This is why City Council will consider legislation in the near future that would make it illegal to feed deer within city limits.
Pesky deer trampling through gardens and flower beds is a problem not limited to any one community, but the issue may be more serious in a 25-square-mile city with a lot of open land peppered with some massive housing developments.
“Frankly, we’ve got a severe deer issue here,” Mayor David Gillock said. “Most cities do, but it’s reaching a point where we need to do something about it. I love to look at them but they can cause accidents.”
Councilman Robert Olesen, R-4th Ward, has asked Law Director Andrew Crites to draw up an ordinance that will likely make its way onto Council’s agenda in February.
“More than half the calls I’ve gotten in the last six months have been about this kind of thing,” Olesen said. “People complain about deer digging mudholes in wet ground and eating all the plants. They’re running to places where they get fed. I had one person who videotaped 47 deer coming out of Sandy Ridge (the city’s Metro Parks reservation).”
Specifics of the ordinance are being drafted, but the proposed legislation would make feeding deer a misdemeanor offense punishable by a fine.
“That’s all you can do is assess fines,” Olesen said.
Residents would likely be given warnings first, and then be fined if they were found to be feeding deer again.
Olesen has personal experience to support his contention that the city is seeing increasing numbers of deer.
“In the space of the past 15 months, my wife has hit two deer on Sugar Ridge Road,” he said.
Police Chief Michael Freeman agreed a local deer-feeding ban makes sense but readily acknowledged the issue is a sensitive one.
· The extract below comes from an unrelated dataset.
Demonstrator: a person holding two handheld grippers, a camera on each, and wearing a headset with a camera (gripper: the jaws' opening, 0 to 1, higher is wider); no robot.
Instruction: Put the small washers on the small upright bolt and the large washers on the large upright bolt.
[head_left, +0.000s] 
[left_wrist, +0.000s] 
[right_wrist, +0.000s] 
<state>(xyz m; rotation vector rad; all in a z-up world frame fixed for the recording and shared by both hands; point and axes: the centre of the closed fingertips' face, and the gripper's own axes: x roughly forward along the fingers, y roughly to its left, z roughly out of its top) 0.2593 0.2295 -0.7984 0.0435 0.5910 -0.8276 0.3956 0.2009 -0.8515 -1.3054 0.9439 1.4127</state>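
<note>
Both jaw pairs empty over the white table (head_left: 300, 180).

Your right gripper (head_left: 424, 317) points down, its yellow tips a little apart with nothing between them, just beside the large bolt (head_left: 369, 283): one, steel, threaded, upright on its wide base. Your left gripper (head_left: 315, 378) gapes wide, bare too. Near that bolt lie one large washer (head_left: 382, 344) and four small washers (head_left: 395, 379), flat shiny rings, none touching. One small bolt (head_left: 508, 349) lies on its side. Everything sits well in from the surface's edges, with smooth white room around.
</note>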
“We want to find that fine line,” Freeman said. “We’re not proposing what happened in Elyria. We want to use common sense. We’re not looking to squash people’s enjoyment of animals. We’re just trying to curtail (deer feeding) so people can enjoy their property equally.”
Elyria City Council created a furor last spring when a ban on feeding all wildlife within city limits drew a heated response. It was ultimately decided to table the proposal until more information could be gathered.
The North Ridgeville ordinance would only target deer.
“We’re not looking at squirrels or songbirds that come to elevated feeders,” Olesen said. “We just don’t want people to dump bags of corn in their yards.”
A Mills Road resident recently set out corn in a trough, which quickly attracted “deer by the droves,” according to Gillock. “If deer are wandering in the woods off Shady Drive who cares, but if they’re walking down the center of Mills Road, which carries a lot of traffic, it’s a problem.”
Freeman said the city’s humane officer spoke to the resident, who agreed to stop the practice.
The problem can be especially nettlesome in areas such as Mills Creek or Waterbury Place where homes are fairly close together.
“If someone has 20 acres and is feeding deer, that’s different, but if you’re feeding a large number of deer in Mills Creek or other areas, it isn’t healthy,” Freeman said.